Now, suppose you’ve done all of the above. You’ve asked yourself some hard questions, you’ve evaluated the type of competition you’re entering, and you’ve accomplished your personal goals – but you still leave the competition feeling discouraged and frustrated. It’s ok to feel disappointment. That emotion in and of itself is not un-peerlike. In this case, I would encourage you to seek out the support of those around you. If you’re a student or apprentice, talk to your laurel. Talk to others in your A&S community. Be honest about your emotional response, but in dealing with difficult feelings, do your best to remain kind. Try to put yourself in the shoes of your judges. Try to look at things from a variety of perspectives. And, most of all, give yourself time and understanding. Disappointment, especially when it stems from a feeling of personal failure, can feel a lot like grief, and it takes time for the sting to go away.

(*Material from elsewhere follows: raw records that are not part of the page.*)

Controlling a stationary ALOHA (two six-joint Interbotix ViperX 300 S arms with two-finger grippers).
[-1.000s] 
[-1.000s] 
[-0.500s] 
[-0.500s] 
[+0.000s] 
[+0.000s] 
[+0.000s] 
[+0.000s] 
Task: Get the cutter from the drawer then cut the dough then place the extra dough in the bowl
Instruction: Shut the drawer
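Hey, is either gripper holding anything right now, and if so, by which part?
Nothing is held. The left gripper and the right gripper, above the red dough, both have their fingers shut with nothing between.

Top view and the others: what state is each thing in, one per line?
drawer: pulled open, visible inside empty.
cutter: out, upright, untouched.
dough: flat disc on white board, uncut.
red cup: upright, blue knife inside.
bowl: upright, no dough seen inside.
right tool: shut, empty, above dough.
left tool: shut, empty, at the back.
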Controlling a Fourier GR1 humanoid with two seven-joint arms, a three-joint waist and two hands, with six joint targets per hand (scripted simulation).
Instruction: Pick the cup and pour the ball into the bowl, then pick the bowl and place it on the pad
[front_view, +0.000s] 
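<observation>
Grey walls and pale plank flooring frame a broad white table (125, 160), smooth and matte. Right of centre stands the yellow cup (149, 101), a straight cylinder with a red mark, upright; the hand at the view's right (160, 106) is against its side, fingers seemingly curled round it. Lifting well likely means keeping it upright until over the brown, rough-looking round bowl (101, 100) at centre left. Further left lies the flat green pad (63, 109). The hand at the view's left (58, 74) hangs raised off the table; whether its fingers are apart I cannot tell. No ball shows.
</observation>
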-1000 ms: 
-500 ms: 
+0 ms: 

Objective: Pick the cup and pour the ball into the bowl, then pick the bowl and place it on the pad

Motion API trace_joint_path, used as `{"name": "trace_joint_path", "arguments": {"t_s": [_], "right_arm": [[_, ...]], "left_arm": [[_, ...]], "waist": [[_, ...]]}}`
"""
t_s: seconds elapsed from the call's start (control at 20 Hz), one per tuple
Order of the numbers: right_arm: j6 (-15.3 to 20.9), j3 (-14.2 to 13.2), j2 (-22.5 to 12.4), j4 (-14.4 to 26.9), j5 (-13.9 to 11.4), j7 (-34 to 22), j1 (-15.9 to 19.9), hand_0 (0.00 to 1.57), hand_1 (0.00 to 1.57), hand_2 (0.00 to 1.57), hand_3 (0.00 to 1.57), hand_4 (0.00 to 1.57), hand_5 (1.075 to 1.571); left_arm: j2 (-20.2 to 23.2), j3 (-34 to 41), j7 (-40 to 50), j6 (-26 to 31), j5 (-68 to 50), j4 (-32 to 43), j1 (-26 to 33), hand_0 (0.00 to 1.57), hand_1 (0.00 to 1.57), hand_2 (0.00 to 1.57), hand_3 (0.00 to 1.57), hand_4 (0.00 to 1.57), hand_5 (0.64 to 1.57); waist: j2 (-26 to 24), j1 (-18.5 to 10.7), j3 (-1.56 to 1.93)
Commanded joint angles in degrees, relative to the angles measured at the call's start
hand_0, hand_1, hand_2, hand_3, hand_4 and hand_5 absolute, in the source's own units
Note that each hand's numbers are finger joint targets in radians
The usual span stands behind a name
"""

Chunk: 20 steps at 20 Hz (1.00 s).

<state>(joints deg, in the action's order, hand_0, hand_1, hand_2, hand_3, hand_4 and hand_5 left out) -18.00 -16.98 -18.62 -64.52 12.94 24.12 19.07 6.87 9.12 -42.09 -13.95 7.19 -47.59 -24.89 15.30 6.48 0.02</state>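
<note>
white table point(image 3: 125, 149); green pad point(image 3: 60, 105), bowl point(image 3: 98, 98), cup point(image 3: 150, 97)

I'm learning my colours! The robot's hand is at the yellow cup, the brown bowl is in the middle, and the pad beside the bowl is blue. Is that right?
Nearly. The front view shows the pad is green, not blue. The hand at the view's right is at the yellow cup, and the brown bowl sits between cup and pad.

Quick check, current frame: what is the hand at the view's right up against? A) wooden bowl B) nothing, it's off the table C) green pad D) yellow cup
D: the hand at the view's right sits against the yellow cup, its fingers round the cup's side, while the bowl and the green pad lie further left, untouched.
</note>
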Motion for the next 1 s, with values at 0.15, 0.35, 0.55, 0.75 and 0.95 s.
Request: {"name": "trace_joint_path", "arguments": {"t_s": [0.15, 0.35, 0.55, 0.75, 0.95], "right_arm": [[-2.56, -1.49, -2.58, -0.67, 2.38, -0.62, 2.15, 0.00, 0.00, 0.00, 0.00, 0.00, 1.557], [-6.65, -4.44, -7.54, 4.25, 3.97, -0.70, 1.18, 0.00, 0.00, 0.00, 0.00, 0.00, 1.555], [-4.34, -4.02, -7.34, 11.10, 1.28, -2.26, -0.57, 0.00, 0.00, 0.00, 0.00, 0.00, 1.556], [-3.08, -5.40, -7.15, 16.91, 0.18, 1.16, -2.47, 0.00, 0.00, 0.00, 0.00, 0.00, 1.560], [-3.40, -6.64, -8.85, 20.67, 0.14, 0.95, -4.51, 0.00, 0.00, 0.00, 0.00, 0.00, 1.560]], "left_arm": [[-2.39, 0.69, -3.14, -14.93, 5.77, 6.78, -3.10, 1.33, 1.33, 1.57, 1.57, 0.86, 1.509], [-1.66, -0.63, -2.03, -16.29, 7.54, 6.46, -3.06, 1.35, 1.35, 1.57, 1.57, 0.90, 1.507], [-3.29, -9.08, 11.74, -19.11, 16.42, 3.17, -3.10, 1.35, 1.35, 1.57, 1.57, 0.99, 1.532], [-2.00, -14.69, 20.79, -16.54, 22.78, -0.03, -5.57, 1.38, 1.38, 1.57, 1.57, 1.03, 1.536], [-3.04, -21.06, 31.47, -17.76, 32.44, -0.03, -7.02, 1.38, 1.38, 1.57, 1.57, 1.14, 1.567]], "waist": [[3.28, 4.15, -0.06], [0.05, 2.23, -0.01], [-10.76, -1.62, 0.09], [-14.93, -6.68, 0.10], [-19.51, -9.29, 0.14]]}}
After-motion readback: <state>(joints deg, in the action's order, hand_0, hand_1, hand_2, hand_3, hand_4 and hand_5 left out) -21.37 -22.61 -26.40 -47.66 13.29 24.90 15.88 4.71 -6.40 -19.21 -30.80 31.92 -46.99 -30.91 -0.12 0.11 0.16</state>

Now, one negative experience doesn’t mean that competitions aren’t for you. Maybe that particular competition isn’t for you – maybe you entered Crown A&S, and found the rubric to be too prescriptive for your artistic process, for example. Or maybe you need to set some boundaries to competitions. For example, my personal boundary is that I’m willing to travel a limited number of hours to a competition that does not fit my personal goals as well, and I will be frustrated if I travel over that set amount. For competitions that fit my personal goals very well, I’m willing to travel farther. Boundaries are an excellent way to protect yourself from a negative emotional response.
I hope that this discussion has given you some helpful tools in thinking critically about competitions, and how to participate with a greater chance for personal success. And if competitions just aren’t your thing, explore the Official EK MoAS website for other suggestions about ways to get your work out there.